— About this exercise —
From the entries below, return exactly the lines beginning at the one that contains "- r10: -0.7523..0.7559" and ending at the one that contains "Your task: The", both of them included, and only those lines.

— Material supplied —
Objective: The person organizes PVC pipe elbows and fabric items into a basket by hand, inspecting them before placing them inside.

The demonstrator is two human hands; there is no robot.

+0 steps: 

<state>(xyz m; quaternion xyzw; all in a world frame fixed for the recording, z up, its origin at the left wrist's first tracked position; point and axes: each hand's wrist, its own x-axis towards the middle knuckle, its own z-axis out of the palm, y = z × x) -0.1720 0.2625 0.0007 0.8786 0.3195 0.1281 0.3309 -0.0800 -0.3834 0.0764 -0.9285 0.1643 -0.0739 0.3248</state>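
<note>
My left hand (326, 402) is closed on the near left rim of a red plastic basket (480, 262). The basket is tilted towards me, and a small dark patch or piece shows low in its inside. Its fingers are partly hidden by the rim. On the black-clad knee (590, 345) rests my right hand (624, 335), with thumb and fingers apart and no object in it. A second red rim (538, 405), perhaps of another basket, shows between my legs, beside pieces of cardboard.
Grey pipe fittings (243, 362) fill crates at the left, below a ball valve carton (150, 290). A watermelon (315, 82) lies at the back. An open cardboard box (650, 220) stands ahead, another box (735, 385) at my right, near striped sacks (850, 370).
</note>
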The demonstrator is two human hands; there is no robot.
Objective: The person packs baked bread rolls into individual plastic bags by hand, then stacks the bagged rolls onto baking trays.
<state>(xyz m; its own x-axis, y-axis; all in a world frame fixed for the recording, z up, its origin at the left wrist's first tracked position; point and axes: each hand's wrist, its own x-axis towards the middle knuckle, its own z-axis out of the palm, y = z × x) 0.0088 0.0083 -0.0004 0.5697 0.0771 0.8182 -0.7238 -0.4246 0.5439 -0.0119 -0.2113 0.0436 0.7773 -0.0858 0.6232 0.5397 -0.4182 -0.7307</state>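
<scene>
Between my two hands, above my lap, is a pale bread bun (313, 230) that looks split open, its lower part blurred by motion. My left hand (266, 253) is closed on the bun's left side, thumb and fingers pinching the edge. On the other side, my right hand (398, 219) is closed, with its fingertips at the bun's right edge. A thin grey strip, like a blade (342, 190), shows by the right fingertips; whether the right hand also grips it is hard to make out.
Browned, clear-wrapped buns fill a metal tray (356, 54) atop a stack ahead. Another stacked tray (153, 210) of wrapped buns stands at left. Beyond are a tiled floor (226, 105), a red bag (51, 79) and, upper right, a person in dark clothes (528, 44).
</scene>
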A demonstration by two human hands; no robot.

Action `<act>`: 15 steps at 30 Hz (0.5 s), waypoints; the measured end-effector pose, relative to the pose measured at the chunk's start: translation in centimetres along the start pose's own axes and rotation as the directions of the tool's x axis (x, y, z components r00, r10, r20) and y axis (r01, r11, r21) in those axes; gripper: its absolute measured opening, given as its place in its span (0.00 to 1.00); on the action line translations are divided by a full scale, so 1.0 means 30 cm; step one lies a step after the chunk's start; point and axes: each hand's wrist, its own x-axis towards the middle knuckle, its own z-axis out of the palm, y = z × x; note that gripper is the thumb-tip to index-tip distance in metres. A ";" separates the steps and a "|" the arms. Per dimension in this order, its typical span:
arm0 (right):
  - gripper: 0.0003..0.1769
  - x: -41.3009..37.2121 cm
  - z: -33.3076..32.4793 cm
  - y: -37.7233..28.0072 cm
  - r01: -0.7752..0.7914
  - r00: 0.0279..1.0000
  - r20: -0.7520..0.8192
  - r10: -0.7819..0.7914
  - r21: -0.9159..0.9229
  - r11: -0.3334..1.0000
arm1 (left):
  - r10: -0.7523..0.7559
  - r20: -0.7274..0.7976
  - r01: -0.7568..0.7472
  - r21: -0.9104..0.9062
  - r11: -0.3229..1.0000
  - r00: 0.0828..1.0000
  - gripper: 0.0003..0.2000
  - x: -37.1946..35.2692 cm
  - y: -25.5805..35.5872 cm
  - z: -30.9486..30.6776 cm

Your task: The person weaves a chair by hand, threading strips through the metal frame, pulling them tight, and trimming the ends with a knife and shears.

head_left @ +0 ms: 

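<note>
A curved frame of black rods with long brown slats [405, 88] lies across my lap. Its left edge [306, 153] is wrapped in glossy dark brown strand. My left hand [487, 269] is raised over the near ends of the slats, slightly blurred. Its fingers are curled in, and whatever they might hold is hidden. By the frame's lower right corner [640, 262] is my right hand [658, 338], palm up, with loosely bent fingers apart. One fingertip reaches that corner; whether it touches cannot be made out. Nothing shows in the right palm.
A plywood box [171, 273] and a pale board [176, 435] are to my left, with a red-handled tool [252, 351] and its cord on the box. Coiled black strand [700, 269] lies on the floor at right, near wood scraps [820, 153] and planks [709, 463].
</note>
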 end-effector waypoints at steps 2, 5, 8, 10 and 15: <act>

— Output for this exercise —
  - r10: -0.7523..0.7559
  - r20: -0.7274..0.7976
  - r01: -0.7568..0.7472
  - r21: -0.9104..0.9062
  - r11: -0.3229..1.0000
  - r00: 0.0828..1.0000
  - gripper: 0.0003..0.2000
  - x: -37.1946..35.2692 cm
  - y: -25.5805..35.5872 cm
  - z: -30.9486..30.6776 cm

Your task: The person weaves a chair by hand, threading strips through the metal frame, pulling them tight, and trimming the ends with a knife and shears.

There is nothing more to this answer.